Tribratanews.polri.go.id -Polda Sulsel, Tidak berselang lama pasca kejadian penganiayaan terhadap Sahar Alias Ancu Bin Raja (22) tahun yang terjadi di jalan sungai Balantieng Kelurahan Kasimpureng Kecamatan Ujung Bulu Kabupaten Bulukumba ditangkap oleh Unit Resmob Polres Bulukumba,Kamis (28/12/17).

Setelah menerima laporan kejadian penganiayaan berat, Resmob Sat Reskrim Polres Bulukumba langsung mencari dan mengumpulkan baket serta keterangan saksi di tempat kejadian perkara dan telah di dapat informasi bahwasanya pelaku utama kasus tindak pidana penganiayaan tersebut ialah Fikky Renaldy Alias Fikky Bin A.Rafiuddin warga jalan sungai walanae Kelurahan Kasimpureng Kecamatan Ujung Bulu Kabupaten Bulukumba bersama Muh. Razka Ali Farentah als Razka Bin Ali Topan 14 tahun warga, jalan. Abd. Karim Kecamatan Ujung Bulu Kabupaten Bulukumba.

Setelah mendapat informasi bahwa tersangka utama adalah Fikky Renaldy (21) melarikan diri menuju Kabupaten Bantaeng Kasat Reskrim polres Bulukumba Iptu Deki Marizaldi S.Ik., MH. di dampingi KBO Reskrim Iptu Sabri SH serta Kanit Resmob Aiptu Ardiman Yacob melakukan breefing/app terhadap tim yang terlibat.

Selanjutnya tim Resmob bergerak menuju tempat persembunyian pelaku di kampung Pasorongi Kelurahan Lamalaka Kabupaten Bantaeng dan langsung melakukan penangkapan terhadap tersangka Fikky Renaldy (21).

Adapun kronologis kejadian yakni berawal ketika korban Sahar (22) tahun bersama temannya melintas berulangkali di jalan sungai walanae dan terjadi ketersinggungan antara korban dengan pelaku.

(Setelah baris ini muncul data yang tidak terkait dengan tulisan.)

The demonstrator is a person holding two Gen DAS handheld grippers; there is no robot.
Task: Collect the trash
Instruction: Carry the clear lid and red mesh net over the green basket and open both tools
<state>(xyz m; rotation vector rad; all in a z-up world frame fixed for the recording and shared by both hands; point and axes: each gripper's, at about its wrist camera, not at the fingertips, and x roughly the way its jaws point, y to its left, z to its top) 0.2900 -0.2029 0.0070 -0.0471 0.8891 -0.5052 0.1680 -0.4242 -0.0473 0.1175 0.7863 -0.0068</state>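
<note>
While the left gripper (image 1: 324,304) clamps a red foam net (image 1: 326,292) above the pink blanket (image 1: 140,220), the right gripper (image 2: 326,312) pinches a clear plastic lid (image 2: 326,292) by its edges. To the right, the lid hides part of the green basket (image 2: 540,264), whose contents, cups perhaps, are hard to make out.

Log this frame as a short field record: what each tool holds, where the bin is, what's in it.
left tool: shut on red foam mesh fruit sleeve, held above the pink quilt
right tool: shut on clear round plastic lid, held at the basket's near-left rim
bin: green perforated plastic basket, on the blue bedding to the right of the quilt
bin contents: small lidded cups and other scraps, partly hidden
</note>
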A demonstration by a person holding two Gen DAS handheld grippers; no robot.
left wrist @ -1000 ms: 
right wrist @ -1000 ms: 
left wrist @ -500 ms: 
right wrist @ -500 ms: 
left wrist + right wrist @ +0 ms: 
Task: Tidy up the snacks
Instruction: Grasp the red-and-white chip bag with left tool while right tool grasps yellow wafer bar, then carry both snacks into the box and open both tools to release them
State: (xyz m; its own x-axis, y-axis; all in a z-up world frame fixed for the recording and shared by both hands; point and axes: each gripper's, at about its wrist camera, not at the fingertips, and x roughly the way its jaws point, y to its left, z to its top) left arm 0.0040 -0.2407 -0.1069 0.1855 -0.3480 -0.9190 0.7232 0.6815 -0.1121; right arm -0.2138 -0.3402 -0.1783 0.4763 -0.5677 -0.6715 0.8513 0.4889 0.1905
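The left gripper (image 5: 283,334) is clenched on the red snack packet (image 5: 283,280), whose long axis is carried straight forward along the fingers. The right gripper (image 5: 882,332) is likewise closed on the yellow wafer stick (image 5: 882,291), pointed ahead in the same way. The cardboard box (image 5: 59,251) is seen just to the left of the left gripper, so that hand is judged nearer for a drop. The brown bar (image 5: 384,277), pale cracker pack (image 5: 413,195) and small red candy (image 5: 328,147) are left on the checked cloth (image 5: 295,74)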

Setelah korban berhenti pelaku mendatangi korban dan bertanya kenapa kamu liat-liat saya dan korban mengatakan saya mau damaikan kamu dengan teman saya namun teman korban lari kemudian korban mengatakan saya panggil dulu teman saya namun pelaku langsung memarangi korban pada bagian wajah yang mengakibatkan luka robek wajah korban sampai ke telinga sebelah kanan.

Dalam Islam kita dilarang menganiaya atau menzalimi orang sebab kezaliman akan menjadi kegelapan di akhirat kelak, Rasulullah shallallahu ‘alaihi wa sallam bersabda,

“Takutlah kalian berbuat zalim, karena kezaliman itu menjadi kegelapan demi kegelapan di hari kiamat” (HR. Muslim).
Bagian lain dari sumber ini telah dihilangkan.